Just received the three Megan McCafferty novels in the mail from Amazon.com .
When the Opal Mehta book became controversial two months ago, I was filled with a sense of curiosity as to exactly how much similarity there was between the Kaavya Viswanathan's Opal Mehta book and 'Sloppy Firsts' and 'Charmed Seconds', the two books by McCafferty from which Viswanathan is said to have "borrowed" some sentences. So first, I went out on a treasure hunt looking for any Opal Mehta copies that might still be lying on shelves somewhere or on the net. In my anxiety to get the book, and rightly so before it was called back by the publishers, I ended up with two copies of the book. (So if any one of you want a like-brand-new copy of Opal Mehta, no longer available in the market, contact me, and I'd readily sell a copy at an exorbitant price ;-) ). Then, I ordered Sloppy Firsts and Second Helpings from Amazon, since they didn't seem to be available in India. In the process, my eyes landed on Charmed Thirds, the newest McCafferty book, and I got a copy of that as well.

I still have to read the McCafferty series before I can comment on textual similarities with Viswanathan's book. But I did see another similarity the moment I saw the books: the girls. All covers of McCafferty's novel sport a girl's legs/thighs or in case of 'Second Helpings', the body upto the lips; but NEVER shows the complete face. The Indian Time-Warner edition of Opal Mehta, which I have, too shows a girl up to the lips (not whole face) on the cover and a girl's legs on the back cover (see pics on left).

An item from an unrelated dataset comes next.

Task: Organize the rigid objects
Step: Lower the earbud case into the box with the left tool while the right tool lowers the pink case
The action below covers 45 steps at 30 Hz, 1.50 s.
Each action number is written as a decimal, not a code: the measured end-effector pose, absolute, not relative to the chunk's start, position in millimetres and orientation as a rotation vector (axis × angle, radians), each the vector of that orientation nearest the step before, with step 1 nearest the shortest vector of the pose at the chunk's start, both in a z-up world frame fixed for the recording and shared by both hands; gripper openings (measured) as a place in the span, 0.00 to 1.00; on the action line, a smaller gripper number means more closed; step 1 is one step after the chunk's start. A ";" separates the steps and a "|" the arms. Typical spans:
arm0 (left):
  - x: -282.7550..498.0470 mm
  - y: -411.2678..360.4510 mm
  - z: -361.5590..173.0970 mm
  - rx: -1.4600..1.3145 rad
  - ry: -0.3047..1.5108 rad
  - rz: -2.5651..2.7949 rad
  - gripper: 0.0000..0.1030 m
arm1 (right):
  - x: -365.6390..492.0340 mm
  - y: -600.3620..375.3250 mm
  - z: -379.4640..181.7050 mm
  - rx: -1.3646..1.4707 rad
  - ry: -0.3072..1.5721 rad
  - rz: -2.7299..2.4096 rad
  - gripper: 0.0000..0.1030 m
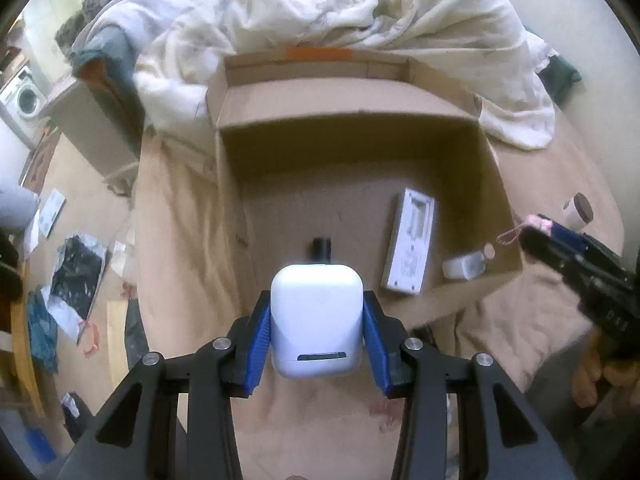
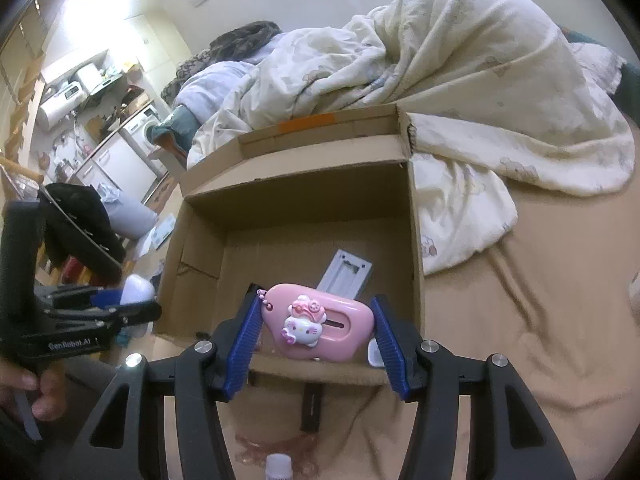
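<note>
1. My left gripper (image 1: pixel 317 320) has its blue pads closed partway on a white earbud case (image 1: pixel 316 320), one pad on each flat side. The case hangs over the near edge of the cardboard box (image 1: pixel 500 184), which sits on a tan bedsheet (image 1: pixel 176 240).
2. My read on the case: hard glossy plastic, light, rounded corners. Likely slick, so I keep the pads square on the broad sides, clear of the hinge seam.
3. My right gripper (image 2: pixel 316 330) is closed to a middling width on a pink cat-figure utility cutter (image 2: pixel 318 326), gripped end to end, over the near wall of the box.
4. The cutter looks stiff and light. The raised cat figure and bead chain (image 2: pixel 262 294) could snag. The curved ends give the pads little flat contact, so it may twist if bumped.
5. Already in the box: a flat white-grey rectangular device (image 1: pixel 410 240), a small white item (image 1: pixel 464 266) in the near right corner, and a dark cylinder (image 1: pixel 322 246).
6. Plenty of bare box floor on the left for the case. A low release seems wise; a hard shell could bounce or pop open.
</note>
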State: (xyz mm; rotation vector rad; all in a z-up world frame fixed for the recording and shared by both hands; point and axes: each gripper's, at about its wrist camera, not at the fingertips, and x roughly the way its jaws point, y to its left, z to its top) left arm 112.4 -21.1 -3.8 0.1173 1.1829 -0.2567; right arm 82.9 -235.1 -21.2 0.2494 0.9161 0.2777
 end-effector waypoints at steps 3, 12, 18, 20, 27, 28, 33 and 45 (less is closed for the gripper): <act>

A lot has already been said on Kaavya's acts of plagiarism, and I won't belabor the point. I will add one comment though: as it appears from newspaper reports, no whole sentence exactly matches between Kaavya's and Megan's work, only certain paragraphing constructions and vocabulary are similar. Just goes to show you how stringent intellectual copyright laws and their implimentation are in some parts of the world as against India. One such example:

From page 7 of McCafferty'’s first novel: “Bridget is my age and lives across the street. For the first twelve years of my life, these qualifications were all I needed in a best friend. But that was before Bridget'’s braces came off and her boyfriend Burke got on, before Hope and I met in our seventh-grade honors classes.

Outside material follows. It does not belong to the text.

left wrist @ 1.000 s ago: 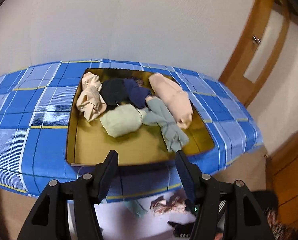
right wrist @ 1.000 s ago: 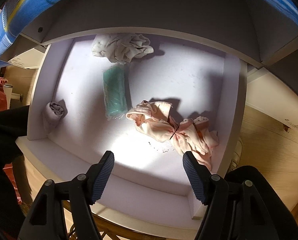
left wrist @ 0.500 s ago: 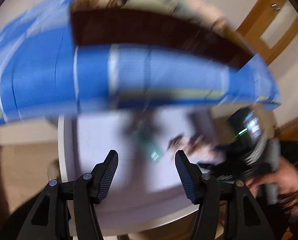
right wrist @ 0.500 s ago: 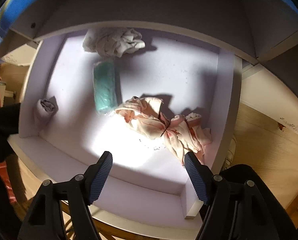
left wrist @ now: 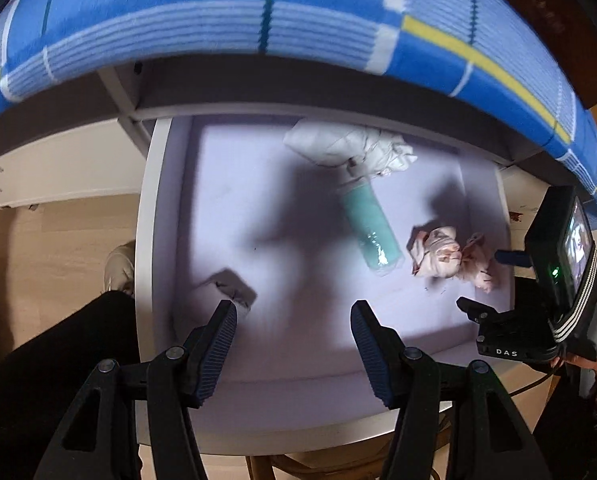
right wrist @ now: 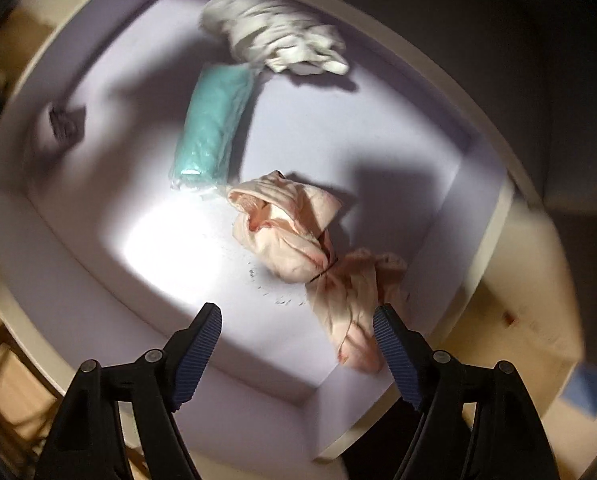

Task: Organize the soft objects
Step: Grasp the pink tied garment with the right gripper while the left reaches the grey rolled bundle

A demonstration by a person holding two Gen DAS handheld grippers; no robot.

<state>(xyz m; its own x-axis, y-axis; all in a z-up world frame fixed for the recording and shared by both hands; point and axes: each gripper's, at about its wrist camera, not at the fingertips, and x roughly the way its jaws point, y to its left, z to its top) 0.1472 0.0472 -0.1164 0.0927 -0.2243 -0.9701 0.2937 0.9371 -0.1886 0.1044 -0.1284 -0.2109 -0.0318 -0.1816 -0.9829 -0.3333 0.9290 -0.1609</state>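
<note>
Pale lilac-white drawer (left wrist: pixel 258 184), pulled out beneath a surface draped in blue checked cloth with white and yellow stripes (left wrist: pixel 218 12), holds all the soft items seen. Crumpled pink-and-peach cloth bundle (right wrist: pixel 294 232) lies toward the drawer's right wall, a long tail of it trailing to the near right corner; same bundle in the left wrist view (left wrist: pixel 446 258). Teal rolled cloth in clear plastic wrap (right wrist: pixel 212 128) lies just beside the pink bundle, its near end close to it or touching; contact not resolvable. Same roll in the left wrist view (left wrist: pixel 368 228). Crumpled white cloth (right wrist: pixel 274 36) sits at the back of the drawer, against the far end of the teal roll, also seen at (left wrist: pixel 350 148). Small grey rolled cloth (right wrist: pixel 62 120) lies apart by the left wall, near the front left corner (left wrist: pixel 232 290). Right gripper (right wrist: pixel 296 322) points steeply down over the front right of the drawer; jaws opening, standing wide, pads gripping nothing, the pink tail lying below, close to its right fingertip (right wrist: pixel 382 316). Left gripper (left wrist: pixel 292 314) points down over the front of the drawer, jaws partly apart, nothing between them, the grey roll just beyond its left fingertip. Right gripper's body and camera unit (left wrist: pixel 538 300) show at the right edge of the left wrist view. Dark-clad limb of the person (left wrist: pixel 58 360) at lower left; wood-tone floor (left wrist: pixel 58 248) beside the drawer.
</note>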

From page 14 of Viswanathan'’s novel: “Priscilla was my age and lived two blocks away. For the first fifteen years of my life, those were the only qualifications I needed in a best friend. We had first bonded over our mutual fascination with the abacus in a playgroup for gifted kids. But that was before freshman year, when Priscilla'’s glasses came off, and the first in a long string of boyfriends got on.”

(from The Harvard Crimson, full article and more examples HERE)
Generally, when Dad ordered my SAT books from Amazon.com, he would opt for the faster (and more expensive) shipping methods. However, this time, since there was no great urgency for the McCafferty books, I opted for the slowest method of international shipping (which cost me $22 anyways). That was over two months ago. And I got the books today. Now I know what a wise decision it had been to get the SAT books via Express delivery.